I have the following dataframe:
Senior | Location |
---|---|
False | Warszawa |
True | Warszawa\n 1 |
I try to remove that "\n 1", which looks like a hidden character to me. At first, I tried with:
df['Location']=df['Location'].str.replace('Warszawa\n 1','Warszawa')
but nothing happened.
I managed to remove those characters manually, with a long row of splits and replaces, but it is not a viable solution, because it gives me some weird results in subsequent part of the program: although I have "Warszawa" in both rows of the df, they are treated as being two different locations, although there is only one location.
What I want is this:
Senior | Location |
---|---|
False | Warszawa |
True | Warszawa |
How can I correctly remove that "\n 1"? And what character is it?
CodePudding user response:
df['Location'] = df['Location'].str.replace(r'Warszawa\n 1','Warszawa', regex = False)

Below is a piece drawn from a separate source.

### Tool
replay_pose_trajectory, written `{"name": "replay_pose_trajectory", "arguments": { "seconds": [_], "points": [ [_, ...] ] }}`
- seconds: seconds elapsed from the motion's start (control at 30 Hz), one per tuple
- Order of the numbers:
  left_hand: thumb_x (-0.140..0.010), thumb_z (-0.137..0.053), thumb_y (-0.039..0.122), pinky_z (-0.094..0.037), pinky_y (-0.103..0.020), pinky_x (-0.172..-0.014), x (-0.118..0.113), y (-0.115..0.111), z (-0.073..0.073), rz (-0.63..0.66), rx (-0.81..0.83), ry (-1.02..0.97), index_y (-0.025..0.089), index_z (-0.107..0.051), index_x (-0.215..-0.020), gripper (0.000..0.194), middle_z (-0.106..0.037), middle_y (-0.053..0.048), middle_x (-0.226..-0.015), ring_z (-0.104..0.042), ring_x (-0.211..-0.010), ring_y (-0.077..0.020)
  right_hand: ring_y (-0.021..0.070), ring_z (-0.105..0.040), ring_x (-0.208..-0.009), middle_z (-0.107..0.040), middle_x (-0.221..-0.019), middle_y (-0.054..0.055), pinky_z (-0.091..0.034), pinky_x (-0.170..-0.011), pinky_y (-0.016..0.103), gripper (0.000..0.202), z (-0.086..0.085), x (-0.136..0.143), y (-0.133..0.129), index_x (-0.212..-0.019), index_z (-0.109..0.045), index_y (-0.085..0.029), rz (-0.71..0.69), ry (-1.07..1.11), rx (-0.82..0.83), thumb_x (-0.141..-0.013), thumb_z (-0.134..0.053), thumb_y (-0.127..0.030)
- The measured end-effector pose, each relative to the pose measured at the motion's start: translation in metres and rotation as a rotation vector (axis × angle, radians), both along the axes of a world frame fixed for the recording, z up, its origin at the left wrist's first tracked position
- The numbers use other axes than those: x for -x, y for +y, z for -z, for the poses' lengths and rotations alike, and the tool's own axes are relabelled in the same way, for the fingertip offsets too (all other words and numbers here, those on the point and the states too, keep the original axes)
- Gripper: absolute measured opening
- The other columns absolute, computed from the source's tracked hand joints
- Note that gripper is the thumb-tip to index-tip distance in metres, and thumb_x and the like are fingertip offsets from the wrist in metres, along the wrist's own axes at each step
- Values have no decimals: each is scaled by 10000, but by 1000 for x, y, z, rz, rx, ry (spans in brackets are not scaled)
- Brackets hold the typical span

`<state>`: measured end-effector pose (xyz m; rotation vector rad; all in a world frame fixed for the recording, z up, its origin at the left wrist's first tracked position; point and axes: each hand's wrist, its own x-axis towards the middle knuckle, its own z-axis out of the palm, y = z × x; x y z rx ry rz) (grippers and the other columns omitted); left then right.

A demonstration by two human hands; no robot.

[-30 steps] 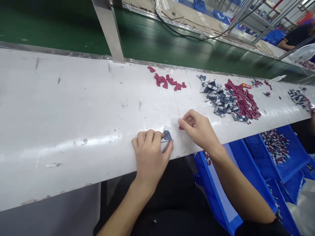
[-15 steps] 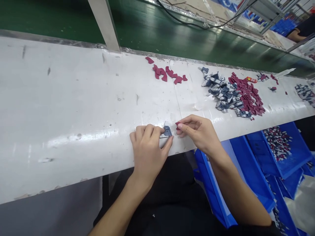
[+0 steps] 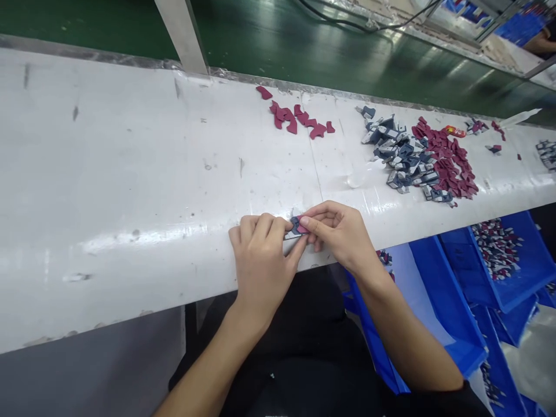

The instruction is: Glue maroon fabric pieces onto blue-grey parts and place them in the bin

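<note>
Near the table's front edge, my left hand (image 3: 264,243) pinches a small dark blue-grey and white plastic part (image 3: 295,225) between thumb and index finger. Against its right side, my right hand (image 3: 336,229) holds a small maroon piece (image 3: 303,228) under the thumb. The maroon piece overlaps the blue-grey part; the fingers hide how far it is seated. Farther back lie several loose maroon pieces (image 3: 284,117). To the right are a heap of blue-grey and white parts (image 3: 402,153) and, beside it, a heap of maroon pieces (image 3: 452,162).
The white table (image 3: 130,168) runs across the view, with a green conveyor belt (image 3: 304,52) and a metal post (image 3: 185,35) behind it. Blue bins (image 3: 467,272) stand below the front edge at the right, one with many parts inside. A co-worker's arm (image 3: 542,41) shows at the upper right.
My right hand has moved left and brought the maroon piece from beside the blue-grey part onto it. My left hand keeps its grip. The view has shifted slightly.
</note>
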<state>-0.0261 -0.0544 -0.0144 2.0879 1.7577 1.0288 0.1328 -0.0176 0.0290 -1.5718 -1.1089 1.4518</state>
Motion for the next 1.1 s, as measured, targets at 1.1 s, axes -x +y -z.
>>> {"name": "replay_pose_trajectory", "arguments": {
  "seconds": [1.1],
  "points": [
    [-943,-804,176,-581,-336,-869,5,-12,-16,172,169,-525,264,-721,-1215,298,-687,-17,-1112,-675,-1000,-175,77,-529,-437,-552,-507,-85,-382,-405,174,406,-12,-9,-29,-836,-643,-208,-224,75,3,-967,-866,-521]
  ]
}}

CodePudding user response:
When using str.replace()
the regex parameter is set to True
by default. Since you just want to replace the literal string you either want to do what @Amir Py has done and turn regex=False
or you can use the replace()
method and do an inplace literal string replacement. The regex parameter is replace()
is set to False
by default.
Code:
df['Location'].replace('Warszawa\n 1', 'Warszawa', inplace=True)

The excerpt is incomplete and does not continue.